Based on provisions in the Oil Pollution Act and the Clean Water Act, the company could be ordered to pay $40 billion in damages.

Brian Moore, legislative director for the National Audubon Society, says it's important to make sure there are enough resources to repair the damage done to the Gulf now and in the future.

"We believe this is a living disaster and we still don't know the full environmental impacts,” he says. “And there's a single rule that we all should be reminded of – we’ve seen it posted in stores, which is 'You broke it, you've bought it,' and this is a broken ecosystem."

The Deepwater Horizon disaster in 2010 leaked an estimated 170 million gallons of oil into the Gulf, making it the largest environmental disaster in the country's history.

Attorneys from both sides had hoped to settle the case this week.

John Kostyack, vice president of Wildlife Conservation for the National Wildlife Federation, says he and other conservation groups understand it's important to secure the money from BP to fully begin the restoration process.

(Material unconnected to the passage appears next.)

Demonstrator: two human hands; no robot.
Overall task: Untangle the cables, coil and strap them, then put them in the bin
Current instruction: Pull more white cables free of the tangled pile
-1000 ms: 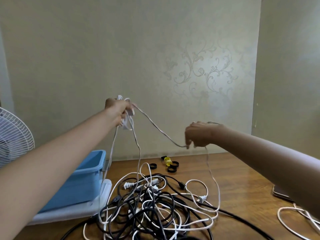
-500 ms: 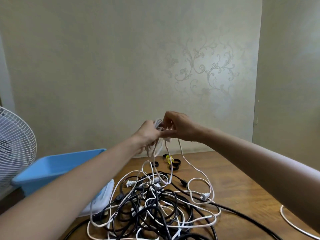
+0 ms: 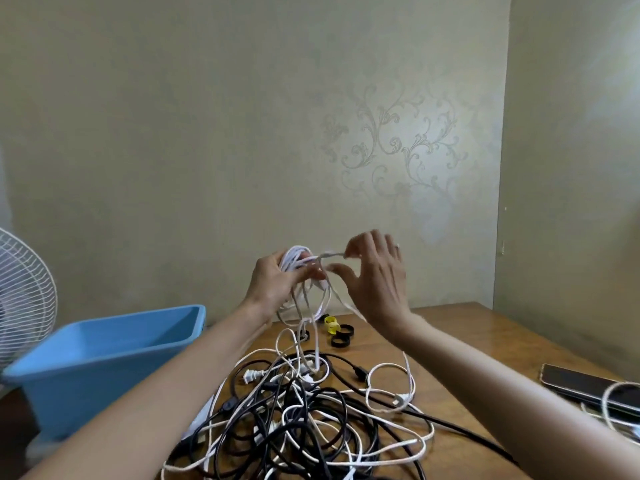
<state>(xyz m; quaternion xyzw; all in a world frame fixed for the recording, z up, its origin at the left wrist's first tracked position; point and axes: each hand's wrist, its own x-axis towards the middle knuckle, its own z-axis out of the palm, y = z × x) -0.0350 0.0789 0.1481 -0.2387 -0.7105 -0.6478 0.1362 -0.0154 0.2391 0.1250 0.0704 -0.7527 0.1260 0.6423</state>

"The Department of Justice has a responsibility to set a penalty amount that factors in BP's assets,” he says, “and the risk that they will continue business as usual if their bottom-line is not affected by any settlement."

Because of the Restore Act, passed and signed into law last year, 80 percent of the funds collected from BP will go to the restoration and health of the Gulf Coast, but those funds are on hold until the remaining cases are resolved. Federal investigators said efforts by BP to cut down on costs and save time lead to the oil spill.